> Prompt: Exactly the lines below from the one with "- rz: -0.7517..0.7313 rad" up to and including the one with "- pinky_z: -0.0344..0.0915" make up the answer, with nothing else added.

> Data block:
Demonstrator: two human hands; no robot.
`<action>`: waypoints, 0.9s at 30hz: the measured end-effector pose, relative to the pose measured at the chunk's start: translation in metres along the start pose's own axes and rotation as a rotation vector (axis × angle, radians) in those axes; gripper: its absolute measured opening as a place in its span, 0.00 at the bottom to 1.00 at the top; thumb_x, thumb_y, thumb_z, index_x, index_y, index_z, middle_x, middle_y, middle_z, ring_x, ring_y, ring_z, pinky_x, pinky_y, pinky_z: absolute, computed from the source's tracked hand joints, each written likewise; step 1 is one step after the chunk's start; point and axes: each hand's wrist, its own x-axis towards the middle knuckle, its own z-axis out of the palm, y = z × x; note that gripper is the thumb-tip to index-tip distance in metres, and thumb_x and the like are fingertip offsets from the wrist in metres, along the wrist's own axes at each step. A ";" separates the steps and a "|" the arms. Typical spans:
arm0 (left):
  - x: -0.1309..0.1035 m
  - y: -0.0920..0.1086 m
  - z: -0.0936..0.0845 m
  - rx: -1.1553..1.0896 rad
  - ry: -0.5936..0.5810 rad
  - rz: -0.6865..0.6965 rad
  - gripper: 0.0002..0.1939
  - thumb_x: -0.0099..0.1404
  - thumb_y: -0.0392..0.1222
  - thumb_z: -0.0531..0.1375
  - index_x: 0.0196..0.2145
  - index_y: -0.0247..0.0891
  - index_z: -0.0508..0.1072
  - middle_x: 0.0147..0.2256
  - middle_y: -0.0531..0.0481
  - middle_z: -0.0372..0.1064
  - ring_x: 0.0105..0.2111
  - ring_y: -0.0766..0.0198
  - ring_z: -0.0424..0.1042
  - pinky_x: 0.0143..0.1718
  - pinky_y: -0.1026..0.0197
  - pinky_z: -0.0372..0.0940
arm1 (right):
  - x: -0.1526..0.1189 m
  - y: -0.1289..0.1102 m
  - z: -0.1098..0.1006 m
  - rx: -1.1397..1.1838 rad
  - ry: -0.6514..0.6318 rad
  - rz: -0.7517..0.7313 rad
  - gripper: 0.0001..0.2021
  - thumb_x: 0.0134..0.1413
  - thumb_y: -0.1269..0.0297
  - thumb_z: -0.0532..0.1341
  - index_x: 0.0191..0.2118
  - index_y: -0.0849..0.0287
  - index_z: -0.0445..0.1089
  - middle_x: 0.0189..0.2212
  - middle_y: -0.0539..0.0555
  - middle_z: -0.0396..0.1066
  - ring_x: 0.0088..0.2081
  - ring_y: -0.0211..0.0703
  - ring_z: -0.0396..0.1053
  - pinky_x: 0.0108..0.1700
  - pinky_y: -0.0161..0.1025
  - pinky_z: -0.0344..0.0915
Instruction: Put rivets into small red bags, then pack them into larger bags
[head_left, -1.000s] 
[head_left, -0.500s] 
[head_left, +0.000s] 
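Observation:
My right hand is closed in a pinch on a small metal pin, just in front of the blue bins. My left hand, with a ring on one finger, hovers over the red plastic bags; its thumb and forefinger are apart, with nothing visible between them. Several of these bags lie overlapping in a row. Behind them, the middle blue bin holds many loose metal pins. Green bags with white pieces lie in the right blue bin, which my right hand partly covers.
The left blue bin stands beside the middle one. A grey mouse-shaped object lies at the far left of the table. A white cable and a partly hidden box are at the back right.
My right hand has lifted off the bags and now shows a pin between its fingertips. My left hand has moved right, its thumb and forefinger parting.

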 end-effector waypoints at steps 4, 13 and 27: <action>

> Answer section:
  - rz: -0.7517..0.7313 rad
  - gripper: 0.0001..0.2021
  - thumb_x: 0.0134..0.1413
  - thumb_y: -0.1269..0.0297
  - thumb_z: -0.0532..0.1341
  - index_x: 0.0191..0.2118
  - index_y: -0.0849..0.0287
  - index_z: -0.0445..0.1089
  - middle_x: 0.0189..0.2212
  - middle_y: -0.0539..0.0555
  - middle_z: -0.0396..0.1066
  - ring_x: 0.0088..0.2081
  - ring_y: -0.0211..0.0703
  - ring_z: -0.0396..0.1053
  - pinky_x: 0.0108..0.1700
  - pinky_y: -0.0161..0.1025
  - pinky_z: -0.0344..0.0915

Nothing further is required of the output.